Arnold begins the book by dismantling “Guyville,” the titular indie rock scene in which music was produced by and structured around male narratives. Switching easily between sources as varied as Laura Mulvey, Ghost World, Louis Althusser, and Lynn Hirschberg, Arnold demonstrates just how pervasive and gendered the limitations were for an artist like Phair. What’s more, she easily uses these references without appropriating the same patriarchal language she is criticizing, and doesn’t assume a position of authority or make qualitative judgments; rather, she focuses on what Exile in Guyville and Liz Phair meant to a specific audience at a specific time in history, and why its existence was (and is) so important.

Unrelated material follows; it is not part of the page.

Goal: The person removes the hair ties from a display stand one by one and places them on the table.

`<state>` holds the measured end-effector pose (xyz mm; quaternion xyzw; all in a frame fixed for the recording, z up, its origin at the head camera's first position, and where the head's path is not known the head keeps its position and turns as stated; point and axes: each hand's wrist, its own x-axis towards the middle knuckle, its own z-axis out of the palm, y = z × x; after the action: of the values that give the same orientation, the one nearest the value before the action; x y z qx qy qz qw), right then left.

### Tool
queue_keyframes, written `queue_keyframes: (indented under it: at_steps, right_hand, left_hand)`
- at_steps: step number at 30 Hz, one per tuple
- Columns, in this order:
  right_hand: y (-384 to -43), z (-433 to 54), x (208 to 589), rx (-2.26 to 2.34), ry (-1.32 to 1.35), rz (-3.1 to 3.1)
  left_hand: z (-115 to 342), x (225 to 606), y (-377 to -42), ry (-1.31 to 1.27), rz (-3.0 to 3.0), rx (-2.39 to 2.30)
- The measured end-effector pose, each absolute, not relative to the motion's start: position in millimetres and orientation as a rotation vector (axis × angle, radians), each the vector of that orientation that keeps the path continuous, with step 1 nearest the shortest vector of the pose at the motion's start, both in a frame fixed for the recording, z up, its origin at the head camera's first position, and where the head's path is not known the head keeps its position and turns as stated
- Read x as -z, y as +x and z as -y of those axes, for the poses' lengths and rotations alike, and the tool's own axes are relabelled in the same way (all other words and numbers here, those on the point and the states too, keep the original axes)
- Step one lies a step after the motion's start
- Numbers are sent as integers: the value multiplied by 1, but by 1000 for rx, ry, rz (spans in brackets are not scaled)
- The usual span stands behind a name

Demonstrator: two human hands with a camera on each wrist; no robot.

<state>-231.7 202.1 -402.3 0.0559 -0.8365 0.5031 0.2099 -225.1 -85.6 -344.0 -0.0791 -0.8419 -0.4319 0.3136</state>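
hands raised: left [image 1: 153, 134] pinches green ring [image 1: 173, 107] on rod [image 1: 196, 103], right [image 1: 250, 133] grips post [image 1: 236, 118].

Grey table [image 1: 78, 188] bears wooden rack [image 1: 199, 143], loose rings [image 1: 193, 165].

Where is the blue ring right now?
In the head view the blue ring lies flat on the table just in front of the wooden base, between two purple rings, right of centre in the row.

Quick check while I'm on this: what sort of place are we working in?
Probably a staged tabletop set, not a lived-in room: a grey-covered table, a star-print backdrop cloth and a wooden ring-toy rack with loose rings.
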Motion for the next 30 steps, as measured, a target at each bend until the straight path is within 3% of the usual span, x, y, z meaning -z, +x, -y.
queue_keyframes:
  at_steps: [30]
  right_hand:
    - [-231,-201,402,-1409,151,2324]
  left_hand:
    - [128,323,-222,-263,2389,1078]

—Blair Elliott, Events and Media Coordinator
I read most of Andrew F. Sullivan’s forthcoming novel, Waste, on a packed GO train, but that couldn’t keep me from wincing at its gruesome scenes; Sullivan is expert at describing vicious assaults and decomposed bodies. Waste takes place in a dead-end Ontario town and many of the characters—when they don’t seem completely sociopathic—inspire pity, including a group of skinheads, two enforcer brothers, and a young father with a daughter he didn’t want. The violence isn’t the only stuff that’s well-written; a common theme throughout is family and what happens when we come from a broken one. To what extent are we our parents? How much of who we are is predetermined? As one of the skinheads puts it, his rebelling is about “pulling up all the broken things your parents had buried and killed and making them your centre. Turn trash into your cosmos—either worship it or burn the fucker down.”
—Rhiannon Russell, Pitblado Fellow
My five-year-old daughter’s new favourite story is the 1968 classic The Tiger Who Came to Tea, written and illustrated by the late Judith Kerr. It begins with a quiet little girl named Sophie who sits down with her mother for a cup of afternoon brew when a tiger appears at the door. They invite him in and the feline proceeds to smilingly scarf down everything in sight: the tea, the sandwiches, the buns, the biscuits, the cake, the beer, the milk, the orange juice, as well as all the packets and tins in the cupboard. Before finally slinking off, he even polishes off the supper Sophie’s mother had set cooking on the stove.
The story is a charming reminder that life is full of unpleasant surprises. But what strikes me every time I read it—and Gabriella averages three read-throughs per bedtime—is how serenely the daughter and mother react to being cleaned out. Best of all is the father’s response when, arriving home from work, he’s apprised of the situation. No food in the house? No problem! He takes them all to a café for “a lovely supper with sausages and chips and ice cream.” There are no tears, no arguments, no accusations. The book reminds me that, as a parent, I have two important jobs. First, to calm my kids down, to teach them not to blow things out of proportion. But the other important job is to calm myself down. Parenting is also about self-parenting. My father’s rage whenever his routine was disrupted has made me vigilant about monitoring myself for responses that might make a bad situation worse. Though Sophie’s solution is worth keeping in mind: buy a big tin of tiger food in case the wild thing comes back.